Evaluation findings showed that targets for a significant majority of DRM-related results indicators in DPOs were achieved during the evaluation period. However, indicators used to measure impact were often too high level or did not adequately capture either the impact of prior actions or progress toward objectives.  This undermined their value as measures of impact, reducing opportunities for course correction and learning from experience.

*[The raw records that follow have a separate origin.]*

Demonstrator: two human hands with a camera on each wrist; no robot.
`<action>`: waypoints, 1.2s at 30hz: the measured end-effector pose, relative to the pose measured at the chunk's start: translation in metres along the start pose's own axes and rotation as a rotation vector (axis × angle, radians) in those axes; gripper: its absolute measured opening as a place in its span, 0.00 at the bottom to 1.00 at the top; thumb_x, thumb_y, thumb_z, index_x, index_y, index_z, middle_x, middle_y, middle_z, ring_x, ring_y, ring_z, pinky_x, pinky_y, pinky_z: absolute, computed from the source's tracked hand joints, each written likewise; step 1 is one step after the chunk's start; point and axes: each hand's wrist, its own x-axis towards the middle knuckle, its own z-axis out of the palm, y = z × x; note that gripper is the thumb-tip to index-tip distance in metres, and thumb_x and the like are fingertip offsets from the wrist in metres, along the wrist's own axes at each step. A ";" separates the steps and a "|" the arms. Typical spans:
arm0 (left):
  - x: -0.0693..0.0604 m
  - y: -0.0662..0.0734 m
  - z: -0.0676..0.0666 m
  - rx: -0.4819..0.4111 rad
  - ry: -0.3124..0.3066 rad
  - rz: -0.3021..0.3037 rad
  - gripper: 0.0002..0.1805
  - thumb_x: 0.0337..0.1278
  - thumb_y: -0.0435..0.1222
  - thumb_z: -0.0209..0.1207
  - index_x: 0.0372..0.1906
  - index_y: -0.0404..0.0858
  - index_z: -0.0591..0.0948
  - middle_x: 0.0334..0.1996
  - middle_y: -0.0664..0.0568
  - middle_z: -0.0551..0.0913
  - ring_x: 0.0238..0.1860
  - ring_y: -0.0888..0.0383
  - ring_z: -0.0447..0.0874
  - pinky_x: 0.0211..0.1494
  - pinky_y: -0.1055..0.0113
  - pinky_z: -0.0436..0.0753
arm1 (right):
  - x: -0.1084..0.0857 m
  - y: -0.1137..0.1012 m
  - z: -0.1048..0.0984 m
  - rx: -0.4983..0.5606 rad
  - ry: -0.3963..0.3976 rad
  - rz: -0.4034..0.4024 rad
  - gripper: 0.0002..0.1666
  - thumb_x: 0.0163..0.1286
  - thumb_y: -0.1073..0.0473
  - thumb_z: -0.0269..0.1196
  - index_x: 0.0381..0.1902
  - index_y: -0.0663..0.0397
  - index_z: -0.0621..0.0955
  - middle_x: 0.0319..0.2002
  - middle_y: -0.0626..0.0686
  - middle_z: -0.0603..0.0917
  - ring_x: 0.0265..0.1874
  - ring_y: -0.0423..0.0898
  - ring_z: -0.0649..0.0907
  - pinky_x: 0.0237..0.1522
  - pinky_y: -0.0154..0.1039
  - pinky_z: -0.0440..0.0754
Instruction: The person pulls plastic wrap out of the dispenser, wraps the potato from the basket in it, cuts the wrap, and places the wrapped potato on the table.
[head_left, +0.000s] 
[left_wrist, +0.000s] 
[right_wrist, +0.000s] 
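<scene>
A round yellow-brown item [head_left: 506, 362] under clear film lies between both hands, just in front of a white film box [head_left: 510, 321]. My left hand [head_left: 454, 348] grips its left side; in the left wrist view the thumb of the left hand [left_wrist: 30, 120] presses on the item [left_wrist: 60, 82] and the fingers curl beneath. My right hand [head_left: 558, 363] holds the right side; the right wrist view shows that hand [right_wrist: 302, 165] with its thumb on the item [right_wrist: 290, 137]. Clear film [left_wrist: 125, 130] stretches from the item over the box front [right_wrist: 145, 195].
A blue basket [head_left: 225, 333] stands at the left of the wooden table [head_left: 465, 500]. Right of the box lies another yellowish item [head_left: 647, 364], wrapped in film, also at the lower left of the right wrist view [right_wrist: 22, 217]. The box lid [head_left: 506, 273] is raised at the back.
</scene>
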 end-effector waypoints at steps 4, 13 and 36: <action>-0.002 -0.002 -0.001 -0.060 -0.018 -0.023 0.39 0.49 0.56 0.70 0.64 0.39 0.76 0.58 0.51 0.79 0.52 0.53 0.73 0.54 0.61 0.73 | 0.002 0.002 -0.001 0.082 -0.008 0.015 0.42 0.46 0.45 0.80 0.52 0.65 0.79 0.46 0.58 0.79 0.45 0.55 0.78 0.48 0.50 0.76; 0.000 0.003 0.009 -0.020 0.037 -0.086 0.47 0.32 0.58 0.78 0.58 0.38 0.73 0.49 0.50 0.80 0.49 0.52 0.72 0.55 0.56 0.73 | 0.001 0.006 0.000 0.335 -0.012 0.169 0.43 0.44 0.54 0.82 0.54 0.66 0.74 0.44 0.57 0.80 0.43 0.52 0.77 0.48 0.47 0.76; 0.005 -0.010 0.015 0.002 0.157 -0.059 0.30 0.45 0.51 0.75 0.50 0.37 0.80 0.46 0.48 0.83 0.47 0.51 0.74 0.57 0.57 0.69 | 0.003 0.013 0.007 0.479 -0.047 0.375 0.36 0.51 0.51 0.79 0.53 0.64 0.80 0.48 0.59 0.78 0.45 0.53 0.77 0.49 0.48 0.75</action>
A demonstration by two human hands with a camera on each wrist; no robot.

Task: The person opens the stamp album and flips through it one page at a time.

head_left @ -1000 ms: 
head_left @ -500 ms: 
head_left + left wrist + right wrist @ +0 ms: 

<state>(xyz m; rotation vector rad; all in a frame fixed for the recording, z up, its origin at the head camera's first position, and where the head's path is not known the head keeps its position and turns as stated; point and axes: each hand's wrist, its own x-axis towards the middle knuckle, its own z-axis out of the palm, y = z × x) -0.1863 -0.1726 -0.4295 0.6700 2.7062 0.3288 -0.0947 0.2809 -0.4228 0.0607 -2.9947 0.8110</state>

Case studies from the IEG evaluation on DRM as well as an Evaluation Insights Note (EIN) on Tax suggest that results from DRM policy reforms supported by DPOs were often not sustained. Even for operations that recorded significant achievements at closing, progress was frequently reversed over time because of policy reversals. This was particularly the case for efforts to address the proliferation of tax expenditures or tax exemptions, which accounted for just under one-quarter of DRM-related prior actions in the evaluation period. For example, in Pakistan, after starting to decline in 2014, tax exemptions were reintroduced in advance of 2018 elections, increasing from 1.6 to 2.5% of GDP between 2017 and 2019. As a result, tax collection deteriorated from 12.9 to 11.6% of GDP. In Panama, elimination of tax exemptions proved more difficult than envisioned amid strong political headwinds in domestic tax reform outside the executive branch of government. In Madagascar, the World Bank supported disclosure of a summary of all tax expenditures in the annual budget law, but rather than a targeted reduction of about $24.8 million in tax exemptions, tax expenditures eliminated during the Public Finance Sustainability and Investment DPO series (2016–18) were less than $0.4 million, and in 2017, the government approved additional tax benefits for special economic, industrial, and agriculture zones.

The ease with which some World Bank–supported tax policy reforms can be reversed points to potential tension between the successive provision of budget support to clients that fail to make concrete and sustained progress on DRM. Specifically, the provision of budget financing can reduce how urgently clients approach DRM and the priority they assign to sustaining progress. This suggests that a failure to make and sustain progress on DRM should be considered more explicitly in deciding on the size and frequency of subsequent budget support, at least outside the context of countercyclical support during a crisis.

4 recommendations for enhancing the impact of support to DRM

  1. On a country-by-country basis, regularly take stock of the findings of the broad range of tax diagnostics tools and instruments to (i) identify knowledge gaps and (ii) more systematically inform priority setting for country-level policy dialogue, capacity building, and operations to improve DRM. The outcome of this exercise should be timed and used to inform the design strategies to support individual countries and the conditionality underpinning DPOs. 
  2. Given the potentially large and regressive fiscal impact of tax exemptions, the World Bank should regularly assess the effectiveness and efficiency of tax exemptions in achieving country-specific policy objectives, with an eye to more actively supporting the sustainable reduction of regressive tax exemptions through policy advice and conditionality in DPOs.
  3. The frequency with which tax policy reforms are reversed calls for strengthening incentives to sustain reforms and make reversal more challenging. As part of this effort, the World Bank should emphasize reforms to contain the proliferation of new tax exemptions. Where feasible, prior actions should prioritize measures that strengthen the governance framework for granting exemptions.
  4. Given how often shortcomings were identified in indicators intended to track progress on DRM, World Bank staff need more concrete guidance on good practice in defining indicators for tracking the impact of World Bank DRM interventions. This will facilitate learning from experience and strengthen accountability and the outcome orientation of support for DRM.